Cole wheezes. The Mauler sneers.

The puck drops and we explode. Elias snatches it with no hesitation, no fumble, just pure reflex, stick slicing sideways.

He doesn’t just win the faceoff, he steals it, tears up the ice, spinning on that bad knee like it doesn’t exist, dragging two Maulers behind him.

I’m right behind him, teeth bared, left wing and locked in, skating like I want someone’s blood on my blade.

Cole flies up the right side screaming, “Suck my dick, Maulers!”

Jesus Christ.

Elias draws both defensemen straight to him—bait so perfect it belongs in a textbook—but he doesn’t slow, doesn’t even glance.

He flips a no-look pass across the crease like he knows it’ll land.

And it does. Cole slams it home, back of the net, horn screaming as he rams the boards with arms wide and chest heaving.

“That’s right, bitches!” he roars. “Tell your mom I said hi!”

Oh, for fuck’s sake.

He skates over to the Maulers bench, points at the goalie, and screams, “You look like my ex. Ugly, useless, and getting fucked in front of a crowd!” He’s always the loudest when he’s hurting.

Cole chirps to cover the bruises. Performs like laughter can keep the fists from landing.

But I see the wince when he skates off. The way his left glove trembles before he yanks it tighter.

I’m already moving to drag his ass back to the huddle, but I’m too late—one of the Maulers launches over the boards and tackles him, gloves dropping as hell detonates around us.

Viktor goes airborne, Mats screams something vicious in Spanish, and Shane’s cackling like a demon from the crease, mask tilted like he summoned this shit himself.

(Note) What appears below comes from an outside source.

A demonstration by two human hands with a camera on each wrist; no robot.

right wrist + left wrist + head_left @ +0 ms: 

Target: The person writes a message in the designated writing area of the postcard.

I grab the closest Mauler by the collar and slam him into the glass hard enough to shake his ancestors. The ref’s whistle might as well be a mosquito. It’s useless. Everyone’s swinging. Cole’s laughing through a face full of fists. Elias is yanking at jerseys, trying to drag him out.

One of the Maulers lands a clean fist to Cole’s jaw.

Viktor doesn’t even hesitate. He moves like death in skates, no windup, no warning, just six-foot-six of Russian obliteration charging across the ice and colliding with the guy mid-swing. The Mauler hits the ground like a sack of bricks. Viktor looms, dead-eyed, helmeted, a statue of consequences.

“PETROV! BOX!” the ref screams.

Viktor shrugs, turns and glides toward the penalty bench with eerie calm, like he didn’t just commit second-degree assault in front of a sold-out crowd. The Mauler’s dragged off the ice behind him, blinking.

Cole’s still wheezing on the ice, clutching his jaw and grinning. “THANK YOU, DADDY!” he yells after Viktor.

Viktor doesn’t even turn. Just raises one gloved hand and flips him off without breaking stride.

The bench chokes on laughter. Coach mutters something about needing a daycare and goes back to chain-smoking in the corner.

We reset back to center. Elias is already waiting at the circle, crouched low like a predator who’s learned to grin before he bites.

He stares the Mauler across from him down, all teeth and mischief, a smirk playing on his lips.

“Hey,” He chirps, light and sweet as poison, right as the ref bends to drop the puck.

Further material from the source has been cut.